Mostly no. CommonJS exports are dynamic — `module.exports` is just an object you mutate at runtime — so bundlers can't statically determine which exports are used. Modern bundlers can sometimes handle simple CommonJS cases (a top-level `module.exports = { foo, bar }` looks ESM-like enough), but it's brittle. For reliable tree shaking, use ES Modules end-to-end. If a critical dependency only ships CommonJS, consider switching to an ESM alternative or wait for an ESM release.
What does `sideEffects: false` in package.json do?
It tells the bundler that no module in your package has side effects at import time, so unused exports are safe to drop. Without it, bundlers conservatively assume importing any file might do something (set a global, install a polyfill, run init code) and keep all the code. If your package does have side-effecting files (CSS imports, polyfills, registration code), list them: `"sideEffects": ["./src/polyfills.js", "*.css"]`. For dev tool background, check the [tools page](/tools) for ToolsFuel's free utilities or browse the [blog index](/blog) for more JS guides.
How do I tell which import pattern tree-shakes properly?
Install `webpack-bundle-analyzer` (or `source-map-explorer` for non-webpack builds), do a production build, and look at the treemap. If a library you use only one function from takes up 50+ KB, your import pattern isn't tree-shaking. Switch to named imports from the ESM build (often called `library-es`, `library/esm`, or available via the `exports` field) and re-measure. Also use the `import-cost` VS Code extension to catch problems before they ship.
Why is my Lodash import still 400 KB after tree shaking?

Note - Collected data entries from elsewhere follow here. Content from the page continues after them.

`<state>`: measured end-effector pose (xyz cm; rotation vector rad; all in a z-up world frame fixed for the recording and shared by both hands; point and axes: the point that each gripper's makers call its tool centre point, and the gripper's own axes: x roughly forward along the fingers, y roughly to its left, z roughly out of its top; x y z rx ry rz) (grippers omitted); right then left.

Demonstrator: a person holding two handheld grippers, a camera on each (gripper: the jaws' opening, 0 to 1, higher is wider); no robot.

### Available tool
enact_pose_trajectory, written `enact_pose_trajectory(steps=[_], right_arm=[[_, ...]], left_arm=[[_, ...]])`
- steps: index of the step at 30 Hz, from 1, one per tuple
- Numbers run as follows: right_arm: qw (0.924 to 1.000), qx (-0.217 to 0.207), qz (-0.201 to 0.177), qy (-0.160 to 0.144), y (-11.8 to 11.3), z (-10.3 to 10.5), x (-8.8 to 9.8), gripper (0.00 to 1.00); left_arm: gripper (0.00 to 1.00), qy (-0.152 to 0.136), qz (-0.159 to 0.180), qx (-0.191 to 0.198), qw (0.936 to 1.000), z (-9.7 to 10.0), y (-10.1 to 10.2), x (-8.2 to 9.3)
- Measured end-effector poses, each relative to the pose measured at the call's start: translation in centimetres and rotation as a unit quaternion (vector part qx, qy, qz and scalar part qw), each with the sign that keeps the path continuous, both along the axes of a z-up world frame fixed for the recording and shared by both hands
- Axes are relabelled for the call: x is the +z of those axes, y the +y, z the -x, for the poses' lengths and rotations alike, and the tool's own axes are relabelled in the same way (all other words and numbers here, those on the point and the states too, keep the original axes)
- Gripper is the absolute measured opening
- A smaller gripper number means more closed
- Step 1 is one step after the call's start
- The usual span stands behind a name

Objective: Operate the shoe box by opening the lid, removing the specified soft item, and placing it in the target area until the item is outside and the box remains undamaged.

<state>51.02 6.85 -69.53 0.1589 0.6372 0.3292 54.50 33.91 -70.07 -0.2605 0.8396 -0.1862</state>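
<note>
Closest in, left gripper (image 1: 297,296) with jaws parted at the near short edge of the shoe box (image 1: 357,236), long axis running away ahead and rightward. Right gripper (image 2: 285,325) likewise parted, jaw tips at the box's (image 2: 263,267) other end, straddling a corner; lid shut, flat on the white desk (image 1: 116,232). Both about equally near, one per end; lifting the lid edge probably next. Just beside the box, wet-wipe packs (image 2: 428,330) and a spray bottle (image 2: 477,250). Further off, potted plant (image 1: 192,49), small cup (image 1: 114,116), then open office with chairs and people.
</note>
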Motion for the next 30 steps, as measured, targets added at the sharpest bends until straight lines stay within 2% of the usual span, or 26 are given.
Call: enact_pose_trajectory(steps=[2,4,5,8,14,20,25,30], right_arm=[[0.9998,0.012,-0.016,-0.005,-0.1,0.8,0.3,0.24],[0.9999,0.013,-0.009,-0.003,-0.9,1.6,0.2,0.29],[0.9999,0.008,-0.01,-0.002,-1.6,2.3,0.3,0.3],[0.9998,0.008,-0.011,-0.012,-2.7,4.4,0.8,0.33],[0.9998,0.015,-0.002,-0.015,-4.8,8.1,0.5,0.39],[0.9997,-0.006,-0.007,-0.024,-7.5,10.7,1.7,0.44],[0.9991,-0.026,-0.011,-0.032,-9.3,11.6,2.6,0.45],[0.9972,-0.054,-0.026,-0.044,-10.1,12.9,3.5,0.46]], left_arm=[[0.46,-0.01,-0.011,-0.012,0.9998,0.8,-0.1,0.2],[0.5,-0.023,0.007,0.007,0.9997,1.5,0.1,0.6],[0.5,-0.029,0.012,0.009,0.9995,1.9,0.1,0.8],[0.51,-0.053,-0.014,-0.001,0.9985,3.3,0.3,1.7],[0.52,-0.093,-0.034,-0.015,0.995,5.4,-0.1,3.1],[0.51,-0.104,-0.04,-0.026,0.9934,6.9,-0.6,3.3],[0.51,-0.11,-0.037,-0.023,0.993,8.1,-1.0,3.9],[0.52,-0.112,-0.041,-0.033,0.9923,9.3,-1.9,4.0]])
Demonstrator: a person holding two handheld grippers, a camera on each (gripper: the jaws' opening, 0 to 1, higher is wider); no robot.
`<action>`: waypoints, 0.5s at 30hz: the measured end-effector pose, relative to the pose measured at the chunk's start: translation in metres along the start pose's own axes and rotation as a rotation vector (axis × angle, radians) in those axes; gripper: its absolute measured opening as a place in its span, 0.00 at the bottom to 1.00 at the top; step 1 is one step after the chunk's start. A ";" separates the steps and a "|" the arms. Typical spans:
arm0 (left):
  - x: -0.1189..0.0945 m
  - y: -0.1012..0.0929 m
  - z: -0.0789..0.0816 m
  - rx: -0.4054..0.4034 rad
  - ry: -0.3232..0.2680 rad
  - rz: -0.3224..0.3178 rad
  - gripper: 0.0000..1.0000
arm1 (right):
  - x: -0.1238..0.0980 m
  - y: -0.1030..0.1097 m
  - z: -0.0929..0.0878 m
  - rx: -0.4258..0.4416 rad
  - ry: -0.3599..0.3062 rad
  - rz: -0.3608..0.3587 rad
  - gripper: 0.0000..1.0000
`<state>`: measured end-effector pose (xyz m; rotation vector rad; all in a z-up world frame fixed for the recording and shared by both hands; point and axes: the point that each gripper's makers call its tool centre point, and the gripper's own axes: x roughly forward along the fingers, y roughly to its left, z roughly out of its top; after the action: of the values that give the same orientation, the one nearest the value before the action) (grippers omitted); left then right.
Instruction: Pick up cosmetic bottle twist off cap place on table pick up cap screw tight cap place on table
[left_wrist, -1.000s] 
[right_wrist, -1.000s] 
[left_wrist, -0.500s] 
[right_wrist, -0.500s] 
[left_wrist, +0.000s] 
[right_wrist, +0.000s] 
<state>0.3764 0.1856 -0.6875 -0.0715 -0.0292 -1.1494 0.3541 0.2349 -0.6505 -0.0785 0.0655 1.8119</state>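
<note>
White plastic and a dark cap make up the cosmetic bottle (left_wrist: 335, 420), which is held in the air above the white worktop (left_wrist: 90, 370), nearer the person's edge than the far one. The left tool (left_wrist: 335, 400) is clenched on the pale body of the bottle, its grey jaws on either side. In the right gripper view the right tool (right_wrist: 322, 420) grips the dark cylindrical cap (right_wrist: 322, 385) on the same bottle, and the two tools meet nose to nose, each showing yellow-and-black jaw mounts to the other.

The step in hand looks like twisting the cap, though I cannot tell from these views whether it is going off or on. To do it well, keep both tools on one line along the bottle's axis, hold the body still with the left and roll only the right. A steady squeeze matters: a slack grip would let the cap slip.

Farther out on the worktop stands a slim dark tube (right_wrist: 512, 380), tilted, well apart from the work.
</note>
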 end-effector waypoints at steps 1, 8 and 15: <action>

Lodash's default `main` field points to a CommonJS build that can't be tree-shaken. You have three options: import named methods from `lodash-es` (`import { debounce } from 'lodash-es'`), import individual methods from sub-paths (`import debounce from 'lodash/debounce'`), or replace Lodash entirely with native alternatives or a smaller library like `radash`. The first option is usually the simplest drop-in fix.
Does tree shaking work in development builds?
Usually no, and that's intentional. Tree shaking adds build time and obscures the source-to-bundle mapping, which makes debugging harder. Most bundlers only tree-shake in production mode. webpack tree-shakes when `mode: 'production'` is set. Vite tree-shakes during `vite build` but not during `vite dev`. Don't measure bundle size in dev — always run a production build first.
Is tree shaking the same as dead code elimination?
Not exactly. Dead code elimination is a broader compiler concept that removes any unreachable code (an `if (false) { ... }` block, an unused local variable). Tree shaking is a specific form of dead code elimination that operates at the module-export level — it removes exports that nothing imports. A bundler typically does both: tree shaking at the import graph, then minifier-level dead code elimination inside the surviving code. Both together usually shrink output by 40-60%.